ASSIGNMENT> Your copy must hold all of the data below, unchanged and without images.

COLLECTED MATERIAL>

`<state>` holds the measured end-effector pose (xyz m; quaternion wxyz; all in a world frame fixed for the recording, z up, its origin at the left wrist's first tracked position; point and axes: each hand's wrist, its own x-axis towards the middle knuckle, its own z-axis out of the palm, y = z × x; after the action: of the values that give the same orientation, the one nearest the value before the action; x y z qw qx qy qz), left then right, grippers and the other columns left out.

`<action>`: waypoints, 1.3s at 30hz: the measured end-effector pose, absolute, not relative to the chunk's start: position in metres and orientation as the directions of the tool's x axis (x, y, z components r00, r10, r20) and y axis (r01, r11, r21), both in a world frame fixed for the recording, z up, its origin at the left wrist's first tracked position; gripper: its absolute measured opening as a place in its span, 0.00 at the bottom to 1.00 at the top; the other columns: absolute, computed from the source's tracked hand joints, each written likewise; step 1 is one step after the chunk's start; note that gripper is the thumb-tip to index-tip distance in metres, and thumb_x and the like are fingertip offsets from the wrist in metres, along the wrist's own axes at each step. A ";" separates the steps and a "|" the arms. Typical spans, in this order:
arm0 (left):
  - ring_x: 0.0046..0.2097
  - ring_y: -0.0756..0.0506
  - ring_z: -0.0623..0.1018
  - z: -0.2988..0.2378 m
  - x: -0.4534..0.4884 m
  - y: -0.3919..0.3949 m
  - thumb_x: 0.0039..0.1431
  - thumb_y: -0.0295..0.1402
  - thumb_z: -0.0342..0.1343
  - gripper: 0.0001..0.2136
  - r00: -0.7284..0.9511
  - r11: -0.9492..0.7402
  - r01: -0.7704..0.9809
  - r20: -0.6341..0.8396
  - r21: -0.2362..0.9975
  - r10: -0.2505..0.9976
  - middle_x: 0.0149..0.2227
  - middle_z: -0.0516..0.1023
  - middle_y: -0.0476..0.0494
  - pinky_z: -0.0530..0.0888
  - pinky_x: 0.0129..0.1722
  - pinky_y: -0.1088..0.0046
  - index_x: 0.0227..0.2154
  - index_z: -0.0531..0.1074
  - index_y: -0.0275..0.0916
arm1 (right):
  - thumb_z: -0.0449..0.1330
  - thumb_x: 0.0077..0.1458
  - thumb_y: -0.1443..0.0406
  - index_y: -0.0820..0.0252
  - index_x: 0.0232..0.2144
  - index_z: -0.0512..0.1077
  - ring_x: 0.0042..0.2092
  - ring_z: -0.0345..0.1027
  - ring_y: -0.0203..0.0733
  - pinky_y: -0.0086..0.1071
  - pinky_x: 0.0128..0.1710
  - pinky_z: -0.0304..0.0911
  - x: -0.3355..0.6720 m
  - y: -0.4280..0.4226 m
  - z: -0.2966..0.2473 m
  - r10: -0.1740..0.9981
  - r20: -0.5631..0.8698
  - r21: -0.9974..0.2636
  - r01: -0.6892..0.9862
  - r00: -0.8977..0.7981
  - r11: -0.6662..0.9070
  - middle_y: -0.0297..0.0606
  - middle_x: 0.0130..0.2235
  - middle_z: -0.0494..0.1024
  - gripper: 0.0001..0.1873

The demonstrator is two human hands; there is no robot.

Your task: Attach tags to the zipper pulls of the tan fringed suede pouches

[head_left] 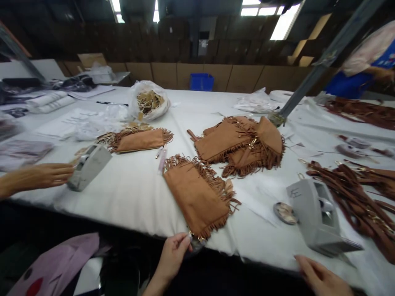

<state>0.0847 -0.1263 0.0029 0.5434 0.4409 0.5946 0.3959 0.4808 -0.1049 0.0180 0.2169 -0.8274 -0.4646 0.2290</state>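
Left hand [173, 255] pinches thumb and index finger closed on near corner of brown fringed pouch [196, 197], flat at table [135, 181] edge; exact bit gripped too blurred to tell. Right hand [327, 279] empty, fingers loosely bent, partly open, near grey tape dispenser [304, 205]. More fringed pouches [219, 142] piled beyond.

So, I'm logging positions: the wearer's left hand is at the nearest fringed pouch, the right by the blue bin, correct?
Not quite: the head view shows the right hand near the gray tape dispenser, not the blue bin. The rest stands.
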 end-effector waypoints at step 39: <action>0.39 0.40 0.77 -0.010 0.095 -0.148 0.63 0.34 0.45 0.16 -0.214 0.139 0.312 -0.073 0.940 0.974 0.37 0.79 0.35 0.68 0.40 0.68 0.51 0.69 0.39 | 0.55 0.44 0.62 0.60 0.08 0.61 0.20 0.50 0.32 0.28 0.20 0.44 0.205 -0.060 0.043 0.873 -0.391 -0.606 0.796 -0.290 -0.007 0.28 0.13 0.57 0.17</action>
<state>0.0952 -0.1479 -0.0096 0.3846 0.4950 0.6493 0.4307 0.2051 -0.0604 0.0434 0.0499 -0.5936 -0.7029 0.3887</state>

RESULT>
`<state>` holds the measured end-effector pose (xyz m; quaternion wxyz; all in a world frame fixed for the recording, z up, its origin at the left wrist's first tracked position; point and axes: each hand's wrist, its own x-axis towards the middle knuckle, its own z-axis out of the palm, y = z × x; after the action: of the values that give the same orientation, the one nearest the value before the action; x y z qw qx qy qz), left then right, grippers and the other columns left out.

`<action>`: waypoints, 1.3s at 30hz: the measured end-effector pose, absolute, not relative to the chunk's start: position in metres and orientation as the directions of the tool's x axis (x, y, z components r00, r10, r20) and y axis (r01, r11, r21), both in a world frame fixed for the recording, z up, its origin at the left wrist's first tracked position; gripper: its absolute measured opening as a place in its span, 0.00 at the bottom to 1.00 at the top; the other columns: absolute, computed from the source's tracked hand joints, each written likewise; step 1 is one step after the chunk's start; note that gripper is the thumb-tip to index-tip distance in metres, and thumb_x and the like are fingertip offsets from the wrist in metres, along the wrist's own axes at each step. A ";" separates the steps and a "|" the arms. Typical spans, in this order:
arm0 (left):
  - ring_x: 0.0046..0.2097
  - ring_y: -0.0756..0.0506
  - ring_z: -0.0623..0.1018
  - z: -0.2988..0.2378 m
  - x: -0.4534..0.4884 m
  - y: -0.3919..0.3949 m
  - thumb_x: 0.0039..0.1431
  - thumb_y: -0.0295..0.1402
  - thumb_z: -0.0342..0.1343
  - gripper: 0.0001..0.2136
  - r00: -0.7284..0.9511
  - r11: -0.9492..0.7402
  - r01: -0.7704..0.9809
  - r20: -0.6341..0.8396
  - r21: -0.2362..0.9975
  - r10: -0.2505..0.9976
  - middle_x: 0.0149..0.2227
  - middle_z: -0.0516..0.1023
  - middle_y: -0.0476..0.0494
  - pinky_z: -0.0530..0.0888
  - pinky_x: 0.0129..0.1722
  - pinky_y: -0.1088..0.0046
  - index_x: 0.0227..0.2154
  - index_z: -0.0531..0.1074
  - index_y: -0.0275..0.0916
arm1 (right):
  - thumb_z: -0.0449..0.1330
  - thumb_x: 0.0077..0.1458
  - thumb_y: -0.1443..0.0406
  - index_y: -0.0820..0.0252
  - index_x: 0.0232..0.2144
  - index_z: -0.0512..0.1077
  - ring_x: 0.0042..0.2092
  - ring_z: -0.0345..0.1027
  - ring_y: -0.0203..0.0733
  - pinky_y: -0.0086..0.1071
  - pinky_x: 0.0128..0.1710
  - pinky_z: -0.0304..0.0911
  - x: -0.3355..0.6720 m
  - y: -0.4280..0.4226 m
  - z: -0.2966..0.2473 m
  - r10: -0.1740..0.9981
  - r20: -0.5631..0.8698
  - r21: -0.9974..0.2636
  - r01: -0.6892..0.9862
  - r00: -0.8977..0.7981
  - r11: -0.6662..0.9070
  - middle_y: -0.0297..0.0606
  - middle_x: 0.0130..0.2235
  - middle_z: -0.0494..0.1024
  - gripper: 0.0001..0.1873

The demonstrator is two human hands; there is no robot.

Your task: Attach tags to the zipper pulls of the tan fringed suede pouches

[head_left] 

<state>0.0847 -0.1263 0.0029 0.5434 0.4409 0.5946 0.3959 0.4808 -0.1049 0.0180 0.2169 -0.8274 -0.4646 0.2290</state>
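Left hand [173, 255] pinches thumb and index finger closed on near corner of brown fringed pouch [196, 197], flat at table [135, 181] edge; exact bit gripped too blurred to tell. Right hand [327, 279] empty, fingers loosely bent, partly open, near grey tape dispenser [304, 205]. More fringed pouches [219, 142] piled beyond.

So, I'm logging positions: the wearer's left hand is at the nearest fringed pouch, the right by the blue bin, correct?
Not quite: the head view shows the right hand near the gray tape dispenser, not the blue bin. The rest stands.
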 end-effector waypoints at step 39: <action>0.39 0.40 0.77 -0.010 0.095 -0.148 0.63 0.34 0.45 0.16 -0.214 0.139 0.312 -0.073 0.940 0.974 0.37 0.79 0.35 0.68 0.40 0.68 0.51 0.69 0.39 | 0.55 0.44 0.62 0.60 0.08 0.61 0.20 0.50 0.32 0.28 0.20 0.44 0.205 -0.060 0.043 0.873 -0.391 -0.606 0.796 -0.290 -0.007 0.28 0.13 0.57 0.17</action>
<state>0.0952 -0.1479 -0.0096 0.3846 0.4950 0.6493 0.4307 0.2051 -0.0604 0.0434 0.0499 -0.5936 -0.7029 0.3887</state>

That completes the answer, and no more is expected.